As an aside, for curiousity’s sake, if we were ever considering the idea of having a family, how would that affect our chances if we’re removing an entire ovary? He said that I still had eggs in the right ovary, until I mentioned that I had done chemo a few years back, to which he thought a moment, then offered: if it’s not unsafe at the time, when he removes the left ovary, he can test the right ovary to see if there are any eggs. IF there are eggs, then it means that we could potentially try to have a biological child if we wanted. At that point, it’s just a matter of finding a surrogate mother willing to go ahead with the procedure and $20,000 to cover the medical costs.

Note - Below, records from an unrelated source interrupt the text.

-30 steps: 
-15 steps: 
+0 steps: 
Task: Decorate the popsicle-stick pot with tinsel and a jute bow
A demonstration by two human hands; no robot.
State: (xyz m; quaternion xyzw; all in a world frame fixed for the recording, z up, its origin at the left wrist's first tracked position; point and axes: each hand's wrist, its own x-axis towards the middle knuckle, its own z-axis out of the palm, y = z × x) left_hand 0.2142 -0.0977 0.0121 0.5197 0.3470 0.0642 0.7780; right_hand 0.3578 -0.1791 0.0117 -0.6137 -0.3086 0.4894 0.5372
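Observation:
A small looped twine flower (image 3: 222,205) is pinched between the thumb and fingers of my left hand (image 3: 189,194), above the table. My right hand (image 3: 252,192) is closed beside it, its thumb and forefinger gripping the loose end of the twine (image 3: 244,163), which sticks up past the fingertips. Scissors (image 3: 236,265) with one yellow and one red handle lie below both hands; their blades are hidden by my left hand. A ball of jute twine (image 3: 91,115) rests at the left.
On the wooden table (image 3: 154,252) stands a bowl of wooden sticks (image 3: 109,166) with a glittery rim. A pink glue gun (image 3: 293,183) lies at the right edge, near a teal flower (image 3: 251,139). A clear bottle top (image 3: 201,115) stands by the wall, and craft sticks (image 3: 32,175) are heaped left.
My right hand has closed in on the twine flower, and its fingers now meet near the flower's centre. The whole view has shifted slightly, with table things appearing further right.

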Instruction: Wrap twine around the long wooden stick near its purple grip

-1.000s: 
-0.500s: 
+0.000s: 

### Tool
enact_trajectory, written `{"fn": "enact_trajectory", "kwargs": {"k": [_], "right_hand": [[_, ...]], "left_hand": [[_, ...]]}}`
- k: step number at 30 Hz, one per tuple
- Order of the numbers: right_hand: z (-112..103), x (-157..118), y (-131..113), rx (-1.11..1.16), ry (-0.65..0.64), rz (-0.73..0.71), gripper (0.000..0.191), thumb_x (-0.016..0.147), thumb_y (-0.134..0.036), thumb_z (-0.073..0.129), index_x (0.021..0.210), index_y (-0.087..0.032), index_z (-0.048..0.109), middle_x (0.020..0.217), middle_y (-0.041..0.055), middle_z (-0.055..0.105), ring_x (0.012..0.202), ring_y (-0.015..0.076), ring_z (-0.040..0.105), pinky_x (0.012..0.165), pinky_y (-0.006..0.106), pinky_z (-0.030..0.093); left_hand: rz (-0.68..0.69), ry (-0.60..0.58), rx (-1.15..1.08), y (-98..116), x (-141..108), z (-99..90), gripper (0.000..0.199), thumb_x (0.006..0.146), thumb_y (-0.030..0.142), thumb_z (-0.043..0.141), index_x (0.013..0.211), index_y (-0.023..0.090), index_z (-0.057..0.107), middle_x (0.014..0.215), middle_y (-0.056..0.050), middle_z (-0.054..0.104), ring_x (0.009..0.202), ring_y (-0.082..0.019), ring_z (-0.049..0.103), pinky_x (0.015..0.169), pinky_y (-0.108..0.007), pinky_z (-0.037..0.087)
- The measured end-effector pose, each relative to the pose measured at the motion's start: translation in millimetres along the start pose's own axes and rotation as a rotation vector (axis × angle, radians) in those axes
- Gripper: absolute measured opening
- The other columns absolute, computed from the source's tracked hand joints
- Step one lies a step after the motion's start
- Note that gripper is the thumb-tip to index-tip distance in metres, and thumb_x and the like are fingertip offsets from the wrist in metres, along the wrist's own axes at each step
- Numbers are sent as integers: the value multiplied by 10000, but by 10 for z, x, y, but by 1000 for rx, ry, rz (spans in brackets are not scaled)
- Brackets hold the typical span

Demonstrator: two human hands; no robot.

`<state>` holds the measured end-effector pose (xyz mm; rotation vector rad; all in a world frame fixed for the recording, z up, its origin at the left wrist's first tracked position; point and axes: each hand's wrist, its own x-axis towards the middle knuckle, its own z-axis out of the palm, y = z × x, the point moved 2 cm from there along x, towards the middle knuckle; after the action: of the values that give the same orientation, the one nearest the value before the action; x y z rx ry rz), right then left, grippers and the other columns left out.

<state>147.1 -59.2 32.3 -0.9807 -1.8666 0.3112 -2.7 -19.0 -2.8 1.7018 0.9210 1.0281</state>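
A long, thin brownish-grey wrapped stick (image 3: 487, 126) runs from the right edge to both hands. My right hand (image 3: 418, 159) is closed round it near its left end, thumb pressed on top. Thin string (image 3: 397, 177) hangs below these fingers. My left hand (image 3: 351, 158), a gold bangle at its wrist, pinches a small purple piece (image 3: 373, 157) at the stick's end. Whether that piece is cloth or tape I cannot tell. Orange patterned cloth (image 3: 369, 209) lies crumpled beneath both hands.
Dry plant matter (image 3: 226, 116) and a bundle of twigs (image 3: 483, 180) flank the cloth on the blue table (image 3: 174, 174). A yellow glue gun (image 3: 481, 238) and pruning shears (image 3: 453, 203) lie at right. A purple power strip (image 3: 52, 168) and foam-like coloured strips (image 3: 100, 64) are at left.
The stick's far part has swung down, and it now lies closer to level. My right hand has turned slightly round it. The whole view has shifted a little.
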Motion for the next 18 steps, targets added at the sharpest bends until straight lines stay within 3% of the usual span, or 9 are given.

His comment surprised me — like *mind is blown!* surprised. It was a lot of information to process even though it was really just a small tidbit of information. Up until this point, every doctor has said to me since the PAH diagnosis, “I’m sorry, but no, you can not get pregnant.” but never told me outright why.

Well Gynae told me why: The likelihood of death during pregnancy is 95%. That’s a guaranteed death sentence with the unlikeliest 5% chance of not dying, but with a whole host of accompanying complications that wouldn’t make it safe for myself or a potential child. It’s kind of strange… everyone wants to hear “95% chance!”, but you never hear it used in a definitively negative way.

So, the possibility of us having a biological child once again raises to the surface all sorts of thoughts and issues again as to whether or not we could/should consider having children. As it stands now, as much as I am sad to say it, we are still not going to be have children, even if we discover I have viable eggs, making the potential of it being a reality.

So yea, that pretty much takes you up to speed on what’s been going on with me, SALLY & “friends”.

Hope everyone in intarwebz-land is doing well and enjoying the summer of 2012.